## WHAT IS NEEDED
Output nothing but the line containing "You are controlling" and the lines after it through the end of the material below, each reproduced exactly.

:: DATA BLOCK ::

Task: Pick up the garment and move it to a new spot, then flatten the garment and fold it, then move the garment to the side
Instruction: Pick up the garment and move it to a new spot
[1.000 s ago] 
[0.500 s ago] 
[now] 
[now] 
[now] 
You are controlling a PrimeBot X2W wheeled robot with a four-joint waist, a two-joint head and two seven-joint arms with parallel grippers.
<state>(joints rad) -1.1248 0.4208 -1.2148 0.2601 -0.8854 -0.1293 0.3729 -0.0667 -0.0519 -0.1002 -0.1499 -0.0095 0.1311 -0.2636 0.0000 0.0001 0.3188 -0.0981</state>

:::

## RESPONSE TO THE EXERCISE
You are controlling a PrimeBot X2W wheeled robot with a four-joint waist, a two-joint head and two seven-joint arms with parallel grippers.
<state>(joints rad) -1.1248 0.4208 -1.2148 0.2601 -0.8854 -0.1293 0.3729 -0.0667 -0.0519 -0.1002 -0.1499 -0.0095 0.1311 -0.2636 0.0000 0.0001 0.3188 -0.0981</state>

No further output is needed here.